System selection: The first challenge faced by McClure Engineering was choosing the type of system to best suit the campus’ heating and cooling needs, as well as their desire for energy efficiency, minimal carbon footprint, and reduced energy costs. To find the best solution, McClure created an hour-by-hour energy model of the campus and modeled various options. The model was compared to metered data to verify its accuracy.
Existing systems: The project includes removing the old steam system and connecting 15 campus buildings to one central heating system. The challenge was the conversion of all of the existing buildings to the new heating system (a low temperature, 120 degree system) as they were originally designed with other operating parameters. Because each building is unique, McClure examined them individually (on paper and on site) to determine the optimal ways to make the systems all work together.
Construction coordination: McClure is currently facing the ongoing challenge of phasing the construction of the entire project which includes work in existing buildings, construction of new heating/cooling plants, and miles of geothermal piping. Complications include coordinating the work of several subcontractors, minimizing the disruptions to the campus and building occupants, weather delays, and keeping as much of the campus with heating and cooling as possible while installations are completed.
System selection: To find the best solution, McClure created an hour-by-hour energy model of the campus and modeled various options. The ground source heat pump system was chosen for its ability to store rejected heat in the ground during the summer and use that heat for building heating during the winter. A unique feature of this design was the decision to utilize a hybrid system (with gas-fired boilers and existing electric chillers to shave the peak loads), which greatly reduced the number of wells required, enabled the project to fit within the University’s budget, and provided redundancy in both the heating and cooling systems.
Existing systems: In many cases, the best solution was to replace equipment in the buildings to work with the new, low temperature heating system. This allowed the design to maintain high water temperature differentials, thus keeping flows and pump horsepower to a minimum in the buildings and plants.
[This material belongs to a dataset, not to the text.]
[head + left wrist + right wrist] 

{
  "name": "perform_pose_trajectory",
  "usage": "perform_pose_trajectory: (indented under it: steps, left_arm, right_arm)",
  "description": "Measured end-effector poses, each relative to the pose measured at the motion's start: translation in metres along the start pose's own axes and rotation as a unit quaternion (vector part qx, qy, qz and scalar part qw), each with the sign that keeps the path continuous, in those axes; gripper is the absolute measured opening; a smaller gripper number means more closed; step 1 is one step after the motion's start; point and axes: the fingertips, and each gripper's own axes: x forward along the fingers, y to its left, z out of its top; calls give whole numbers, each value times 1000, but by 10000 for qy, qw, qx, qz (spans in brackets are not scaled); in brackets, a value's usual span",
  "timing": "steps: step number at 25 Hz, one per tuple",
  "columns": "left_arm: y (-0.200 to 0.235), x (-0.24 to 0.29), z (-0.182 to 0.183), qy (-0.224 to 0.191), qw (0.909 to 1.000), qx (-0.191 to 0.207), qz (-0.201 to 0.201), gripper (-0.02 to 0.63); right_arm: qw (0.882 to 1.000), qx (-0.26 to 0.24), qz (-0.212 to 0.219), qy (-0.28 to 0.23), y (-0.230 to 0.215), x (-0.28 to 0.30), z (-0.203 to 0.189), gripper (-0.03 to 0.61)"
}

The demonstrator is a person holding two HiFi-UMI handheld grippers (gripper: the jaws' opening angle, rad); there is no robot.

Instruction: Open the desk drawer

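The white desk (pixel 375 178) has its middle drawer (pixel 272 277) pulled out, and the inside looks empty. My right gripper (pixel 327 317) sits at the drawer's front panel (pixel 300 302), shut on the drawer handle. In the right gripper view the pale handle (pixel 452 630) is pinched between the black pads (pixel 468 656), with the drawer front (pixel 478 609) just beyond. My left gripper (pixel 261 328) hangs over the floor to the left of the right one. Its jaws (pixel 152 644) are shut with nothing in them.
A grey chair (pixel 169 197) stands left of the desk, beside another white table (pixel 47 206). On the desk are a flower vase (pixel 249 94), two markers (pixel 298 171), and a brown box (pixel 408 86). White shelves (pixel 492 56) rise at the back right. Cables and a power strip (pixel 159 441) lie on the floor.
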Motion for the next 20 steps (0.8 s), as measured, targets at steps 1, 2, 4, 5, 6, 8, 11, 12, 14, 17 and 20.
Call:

Construction coordination: McClure works closely with the Construction Manager (JE Dunn), the scheduler (CCS Group), and the school (Missouri University of Science & Technology) to keep the project on schedule and the occupants comfortable through constant communication with all parties. The project team is utilizing a variety of project management tools (including iPads) to facilitate collaboration, effectiveness, and efficiency.
At Washington University in St. Louis’ Danforth Campus, planned campus growth and desire to maintain redundancy necessitated increasing the substation from 28 MVA (14 MVA firm) to 42 MVA (28 MVA firm). For additional reliability a third feeder from AmerenUE was negotiated to be mostly underground and an independent route from the existing two overhead AmerenUE feeders. The project required designing detailed phasing to keep the campus operational during construction. This project was one of a series of projects McClure designed as part of a $10M investment at the campus to increase electrical capacity, reliability, and maintainability.
This project was the culmination of 10 years of campus infrastructure work to join the operation and control of seven separate chilled water plants (full load cooling capacity of 21,000 tons). The work included replacing the building automation system on more than half of the seven separate chilled water plants, designing programming logic to facilitate optimized control, and making piping and pumping modifications to improve redundancy and decrease energy usage.
We also provided mechanical and electrical systems commissioning of the campus chilled water system. As part of this work, our technicians worked closely with the installing contractor to prepare and configure all customized programming for each of the chilled water plants (21 chillers). Additionally, our technicians worked with the facility staff to repair and replace existing components that had failed or fallen out of calibration, in order to ensure project success.